Wow, that is a tough question. One of the basic forms of self-expression is speaking, so I try to form my solos, melodies and improvisation as such, which in part boils down to phrasing. I often think of listening to a great speech, and the way the speaker expresses him/her self, with subtleties in articulation of words and their use, dynamically. I hope that makes sense. It’s an abstract comparison, but a great guitar melody or solo should tell a story and it should evoke an emotional response from the listener. Is there a great difference in the emotional response of a listener to a moving Martin Luther King Jr. speech or a solo by a guitarist like B.B. King, Eric Clapton or Jeff Beck? I think not. So to answer your question, the part of my playing that reflects my personality is found in my phrasing. I hope that my expression and “story telling” evokes an emotional response from those that hear it. Great question!
What are you trying to achieve compositionally?
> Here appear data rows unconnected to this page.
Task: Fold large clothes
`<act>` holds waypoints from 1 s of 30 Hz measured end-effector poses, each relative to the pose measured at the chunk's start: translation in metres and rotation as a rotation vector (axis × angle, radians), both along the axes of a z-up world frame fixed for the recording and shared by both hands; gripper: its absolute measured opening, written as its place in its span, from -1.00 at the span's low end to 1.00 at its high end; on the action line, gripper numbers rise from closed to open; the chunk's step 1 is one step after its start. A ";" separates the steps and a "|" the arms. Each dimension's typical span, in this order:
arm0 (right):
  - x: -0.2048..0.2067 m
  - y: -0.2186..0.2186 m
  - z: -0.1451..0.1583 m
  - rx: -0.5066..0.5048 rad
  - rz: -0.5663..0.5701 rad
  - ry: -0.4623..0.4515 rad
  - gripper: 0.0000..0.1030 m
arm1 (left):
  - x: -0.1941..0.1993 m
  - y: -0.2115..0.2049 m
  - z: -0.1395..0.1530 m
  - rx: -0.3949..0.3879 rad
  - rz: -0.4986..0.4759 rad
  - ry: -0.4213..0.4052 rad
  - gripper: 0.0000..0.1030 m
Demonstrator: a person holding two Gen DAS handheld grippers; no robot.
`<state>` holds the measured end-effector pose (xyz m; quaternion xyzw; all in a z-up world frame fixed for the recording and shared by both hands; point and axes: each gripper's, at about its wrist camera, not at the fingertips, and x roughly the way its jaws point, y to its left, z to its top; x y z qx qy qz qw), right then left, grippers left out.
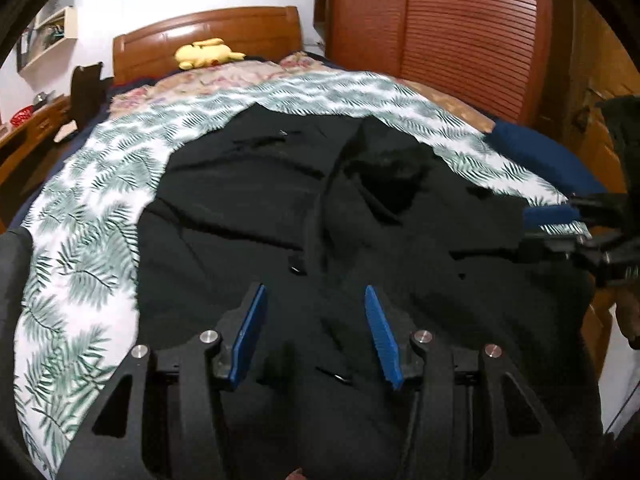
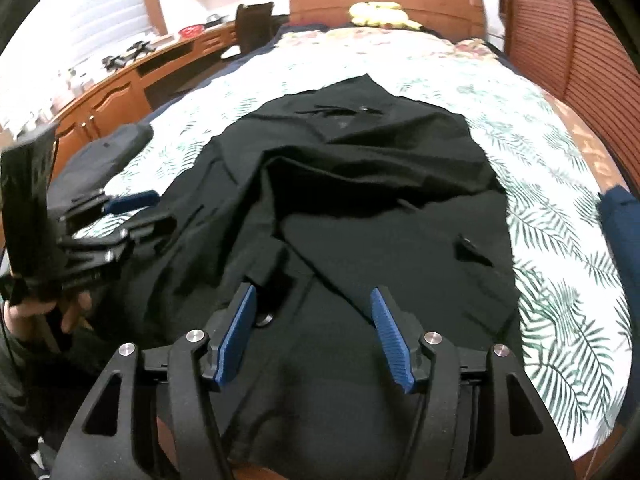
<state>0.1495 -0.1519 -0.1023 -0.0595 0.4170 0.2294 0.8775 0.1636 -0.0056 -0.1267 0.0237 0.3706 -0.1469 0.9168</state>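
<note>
Currently your left claw [image 1: 314,300] and right claw [image 2: 312,300] both stand spread, gripping nothing. Directly ahead of and beneath each claw, the black garment [image 1: 280,200] lies rumpled on the bed [image 1: 80,248].

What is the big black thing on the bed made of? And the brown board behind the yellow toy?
The black garment looks like soft woven cloth, matte: it creases, drapes and gives no shine. The exact fibre cannot be told. The headboard looks like varnished wood: reddish-brown with bright glossy highlights along its curved panel. The yellow toy looks like plush, though it is too small to be sure.
</note>
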 end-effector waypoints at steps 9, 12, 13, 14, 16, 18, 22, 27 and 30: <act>0.000 -0.015 -0.001 0.000 -0.042 -0.020 0.20 | -0.014 -0.010 -0.015 -0.006 -0.032 0.055 -0.03; 0.000 -0.013 -0.001 0.014 -0.045 -0.020 0.20 | -0.018 -0.011 -0.019 0.000 -0.041 0.068 -0.03; 0.000 -0.012 -0.001 0.016 -0.043 -0.019 0.20 | -0.019 -0.011 -0.021 0.001 -0.044 0.073 -0.03; 0.000 -0.010 -0.002 0.017 -0.041 -0.019 0.20 | -0.019 -0.010 -0.021 -0.004 -0.050 0.079 -0.03; 0.000 -0.007 -0.003 0.018 -0.036 -0.018 0.20 | -0.020 -0.008 -0.022 -0.020 -0.056 0.086 -0.03; 0.001 -0.003 -0.005 0.019 -0.032 -0.014 0.21 | -0.021 -0.006 -0.021 -0.040 -0.070 0.100 -0.04; 0.004 0.006 -0.007 0.012 -0.020 -0.006 0.21 | -0.021 -0.007 -0.021 -0.045 -0.109 0.125 -0.57; 0.006 0.020 -0.007 -0.006 0.006 -0.009 0.21 | -0.020 0.000 -0.011 -0.037 -0.106 0.088 -0.96; 0.008 0.029 -0.006 -0.021 0.021 -0.012 0.21 | -0.016 0.020 0.003 -0.050 -0.056 0.046 -0.98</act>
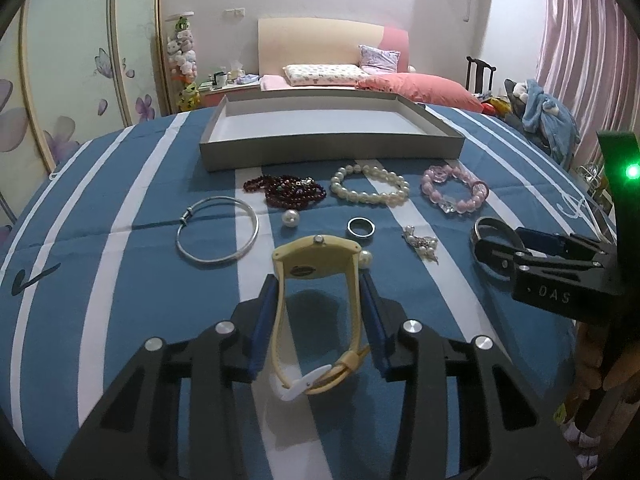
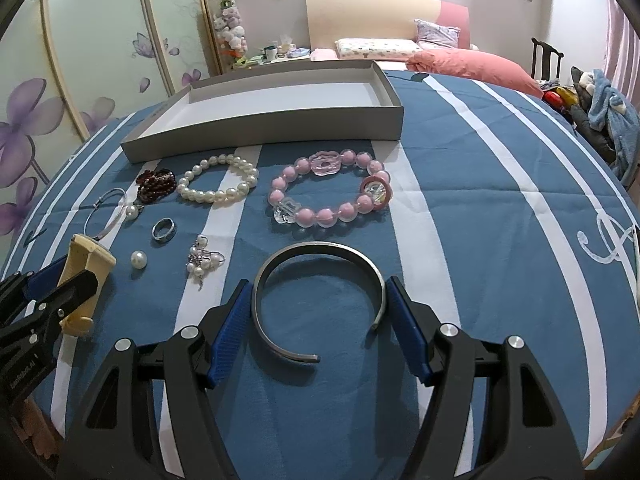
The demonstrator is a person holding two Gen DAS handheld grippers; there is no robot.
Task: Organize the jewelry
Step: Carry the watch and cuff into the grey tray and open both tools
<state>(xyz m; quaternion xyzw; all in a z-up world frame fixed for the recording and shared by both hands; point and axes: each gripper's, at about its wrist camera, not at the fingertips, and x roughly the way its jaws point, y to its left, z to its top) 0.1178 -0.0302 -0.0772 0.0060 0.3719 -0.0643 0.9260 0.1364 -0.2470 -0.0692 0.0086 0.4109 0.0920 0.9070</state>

My greatest influences are George Lynch, Jeff Beck, Nuno Bettencourt, Richie Kotzen, Andy Timmons and Michael Schenker. To me, their playing speaks the most to me, compositionally. I try and tell a story to the listener with my guitar playing. Another way to describe it is to take them on a ride that affects them emotionally. Hopefully it makes them want to hear more of my work because they like the way it makes them feel. The technique that I have been focussing the most on lately is the tone I can get with my fingers. I use a pick but I also incorporate it with my index finger nail. Adjusting the amount of nail I use with my pick gives me some tonal variation and adds a grittiness and bite to my tone that a pick alone cannot yield. I also focus quite a bit on left hand string bending on a more subtle level than just wide vs. tight vibrato. It is more a focus on the slight bends that add an almost voice like phrasing quality to the melodic line that I am playing
Talk about the process of recording your album. Are there any tips and tricks that you could pass on? How did you choose the other instrumentalists (if you did).
A great piece of gear that I did not mention above is the Line 6 POD. I have the original POD V2.0 and recorded the majority of the guitar work on Crack One Open with it. Some guitar player friends of mine were quite surprised that I was able to get the tone I did using the POD. That being said, I do prefer the tone and response I get using a Shure SM57 in front of my amp rig. The songs on the CD that I recorded with my tube amp are; Corporate Casual, 3rd I, and the clean guitar and chunky rhythms of Goodbye (Reprise). The other musicians on the Crack One Open CD are folks that I found instant musical chemistry with. And I must say that it was an honor to be in a band with each of them. I did not choose them as much as we chose each other. I think it is important, when forming a band, to play with people that you actually like. Because in the long run being in a band is just like being in a relationship. You must like the one you are involved with.